I personally accept an action done if it was with the greater good in mind, even if the end did not result so, because I believe something done intending for good can not be wrong.
That's... An interesting stance.
It is, isn't it?
Yes I realise the implications. They were instrumental in the origin of the belief. When I asked myself, what if I lived in a society which dealt in ethnic cleansing, I considered that, if I were to discuss with a member of this society whether this was right or not, and they truly believed that it was, why would my morality be superior to there's?
Because human life has value perhaps?
But then I considered that perhaps to this person, it does not. I place value in human life, but why should that HAVE to be right? If this person was committing an atrocity as far as I was concerned, but to them it was something good, why should my stance take precedence?
Then I flipped it around.
What if I did something I considered good that they considered wrong?
I realised that if we are both doing good as far as we are concerned, then why should one be right over the other? They shouldn't. Because good is relative to in what we place value. Just because one thing is valuable to one, does not mean they have the right to assume it HAS to be valuable to all.
As a disclaimer, not advocating for ethnic cleansing. Just rationalising how it could be possible for others to to believe it is the correct course of action, and accepting that from a moral standpoint, I am not inherently superior to them, even if because I viewed it as wrong I would act to prevent it. I feel this was poorly explained and people will assume the worse...
That was the basis for it anyway.
Yeah, I don't know man. If you accept doing wrong for the greater good and then don't deliver on the good, only wrong remains.

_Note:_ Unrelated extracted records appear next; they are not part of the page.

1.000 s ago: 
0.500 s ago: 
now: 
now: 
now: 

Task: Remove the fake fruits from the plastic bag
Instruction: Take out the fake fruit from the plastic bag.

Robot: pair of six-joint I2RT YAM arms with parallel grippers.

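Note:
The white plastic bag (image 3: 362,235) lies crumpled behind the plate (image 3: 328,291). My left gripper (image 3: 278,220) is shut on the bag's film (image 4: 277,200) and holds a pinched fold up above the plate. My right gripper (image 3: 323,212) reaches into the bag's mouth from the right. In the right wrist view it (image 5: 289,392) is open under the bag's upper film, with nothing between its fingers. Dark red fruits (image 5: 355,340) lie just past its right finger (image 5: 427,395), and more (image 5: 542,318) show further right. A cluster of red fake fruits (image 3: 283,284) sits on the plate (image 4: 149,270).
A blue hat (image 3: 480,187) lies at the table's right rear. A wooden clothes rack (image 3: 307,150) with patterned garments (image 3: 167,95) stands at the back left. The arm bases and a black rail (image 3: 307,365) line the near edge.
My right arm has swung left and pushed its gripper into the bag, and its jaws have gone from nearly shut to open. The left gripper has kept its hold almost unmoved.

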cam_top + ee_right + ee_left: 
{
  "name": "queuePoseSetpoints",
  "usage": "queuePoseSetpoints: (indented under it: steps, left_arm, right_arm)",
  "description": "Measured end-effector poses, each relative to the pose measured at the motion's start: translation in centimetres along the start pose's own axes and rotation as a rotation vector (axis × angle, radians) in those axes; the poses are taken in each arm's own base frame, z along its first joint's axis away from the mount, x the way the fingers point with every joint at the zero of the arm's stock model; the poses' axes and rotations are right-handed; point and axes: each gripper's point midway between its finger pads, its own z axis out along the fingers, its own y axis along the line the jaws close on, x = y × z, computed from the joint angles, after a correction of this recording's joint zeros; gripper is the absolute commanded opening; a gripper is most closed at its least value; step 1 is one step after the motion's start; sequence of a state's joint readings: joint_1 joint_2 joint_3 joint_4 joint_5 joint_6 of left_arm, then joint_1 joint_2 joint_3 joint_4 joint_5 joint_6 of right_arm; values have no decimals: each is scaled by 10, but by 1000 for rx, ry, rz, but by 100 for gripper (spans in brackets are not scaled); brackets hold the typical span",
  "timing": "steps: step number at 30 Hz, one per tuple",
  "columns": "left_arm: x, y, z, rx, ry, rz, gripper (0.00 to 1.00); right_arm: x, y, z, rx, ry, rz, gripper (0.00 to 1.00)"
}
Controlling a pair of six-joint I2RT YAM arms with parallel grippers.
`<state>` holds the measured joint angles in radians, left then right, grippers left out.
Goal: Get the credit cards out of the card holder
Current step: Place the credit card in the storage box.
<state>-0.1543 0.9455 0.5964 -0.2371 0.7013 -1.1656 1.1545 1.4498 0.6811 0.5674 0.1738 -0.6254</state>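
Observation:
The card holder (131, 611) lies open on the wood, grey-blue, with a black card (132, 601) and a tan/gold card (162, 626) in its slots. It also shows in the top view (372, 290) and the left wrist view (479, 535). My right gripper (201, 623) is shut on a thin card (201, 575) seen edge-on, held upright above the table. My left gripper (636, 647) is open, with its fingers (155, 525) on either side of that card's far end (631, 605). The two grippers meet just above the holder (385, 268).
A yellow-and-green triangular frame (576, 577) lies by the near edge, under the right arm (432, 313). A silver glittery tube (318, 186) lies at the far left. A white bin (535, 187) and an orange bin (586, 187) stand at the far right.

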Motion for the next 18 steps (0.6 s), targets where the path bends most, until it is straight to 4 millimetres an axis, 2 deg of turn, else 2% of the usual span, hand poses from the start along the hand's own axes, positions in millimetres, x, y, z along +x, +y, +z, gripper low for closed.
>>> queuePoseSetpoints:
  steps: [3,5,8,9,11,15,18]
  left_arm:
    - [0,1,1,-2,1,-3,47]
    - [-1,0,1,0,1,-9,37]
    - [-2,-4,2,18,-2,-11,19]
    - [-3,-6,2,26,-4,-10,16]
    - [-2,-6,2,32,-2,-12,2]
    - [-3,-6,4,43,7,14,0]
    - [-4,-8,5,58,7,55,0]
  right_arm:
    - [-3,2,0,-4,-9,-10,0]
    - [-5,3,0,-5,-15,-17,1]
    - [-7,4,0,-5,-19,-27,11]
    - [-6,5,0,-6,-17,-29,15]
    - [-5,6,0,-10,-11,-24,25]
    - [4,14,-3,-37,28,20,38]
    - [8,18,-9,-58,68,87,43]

I'm not even sure about the whole "greater good justifies the wrong" thing either. If your options are hurting some people to make more people happy than you're hurting and not doing anything to keep both parties moderatly happy, the second one kinda does sound better,
Also, this discussion has gone waaaay off track.
But the intention was good. People can make mistakes. That's all that was accepting for. Greater good also assumes that their suffering has been considered, and usually you will find that suffering without compensation does not classify as greater good.
Greater good is a scale. Good and bad must be considered for the greater good.
Also, yeah, way off track, but this took a while to write and I didn't see your post until I had. I'll drop it know.